Alain Silberstein brought Bauhaus into modern watchmaking. Trained as an architect, Silberstein founded his Besançon atelier in 1987 and spent two decades producing watches that looked like nothing else on the wrist: primary-colour cases, triangular hour hands, square minute counters, geometric reduction applied with conviction. The independent maison closed in 2012 and the existing references became immediately collectible. Today Silberstein's name continues through limited collaborations — most prominently with MB&F on the LM101 — but the original Besançon-era pieces are the ones the market follows. We hold a small estate selection at Almaz Jewelry in Vienna.
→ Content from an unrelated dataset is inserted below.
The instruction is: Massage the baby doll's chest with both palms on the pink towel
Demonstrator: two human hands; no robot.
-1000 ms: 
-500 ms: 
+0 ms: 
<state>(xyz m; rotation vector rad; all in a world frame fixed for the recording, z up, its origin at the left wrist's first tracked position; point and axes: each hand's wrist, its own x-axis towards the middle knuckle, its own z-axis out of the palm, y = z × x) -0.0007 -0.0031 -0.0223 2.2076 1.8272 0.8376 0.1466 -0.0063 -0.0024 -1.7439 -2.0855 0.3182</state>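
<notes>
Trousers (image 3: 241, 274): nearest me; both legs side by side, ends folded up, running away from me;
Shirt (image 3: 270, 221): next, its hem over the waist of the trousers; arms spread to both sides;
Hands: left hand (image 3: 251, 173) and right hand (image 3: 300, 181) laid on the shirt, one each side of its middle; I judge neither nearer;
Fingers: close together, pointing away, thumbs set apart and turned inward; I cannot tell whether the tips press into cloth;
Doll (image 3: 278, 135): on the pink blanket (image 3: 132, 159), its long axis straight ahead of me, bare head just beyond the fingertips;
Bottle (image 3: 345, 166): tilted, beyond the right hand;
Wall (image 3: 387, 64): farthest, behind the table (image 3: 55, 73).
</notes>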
What Defines a Silberstein
The reduction to primary colours (red, blue, yellow) and elementary shapes (circle, square, triangle) gives every Silberstein its instant signature, but the technical foundation is serious watchmaking. Movements are typically Swiss — ETA, Lemania, Frédéric Piguet — sometimes with bespoke complications including tourbillons. The cases are titanium or steel, the dials hand-applied, and the print runs deliberately small. Production rarely exceeded a few hundred pieces per reference.
Why Estate Silberstein
With the original atelier closed, every Silberstein on the market is by definition estate or pre-owned. Three references hold strong collector demand: the Krono Bauhaus chronograph (the brand's most recognisable piece), the Marine collection, and the rare Tourbillon-Calendrier complications. Almaz authenticates each piece against archive reference material and lists only watches whose case, dial, and movement are original to one another.
Visit Us in Vienna
Almaz Jewelry • Stephansplatz 12, 1010 Wien • Monday–Saturday 10:00–18:30. Call +43 1 512 00 85 or email office@almaz.jewelry.
Frequently Asked Questions
Is Alain Silberstein still in production? The original Besançon atelier closed in 2012. Silberstein continues to design under his own name in limited collaborations, most notably with MB&F. The classic references are estate-market only.
Are Silberstein movements proprietary? No — the movements are Swiss base calibres (ETA, Lemania, Frédéric Piguet) finished and complicated to Silberstein's specification. Servicing is therefore straightforward through any qualified Swiss-trained watchmaker.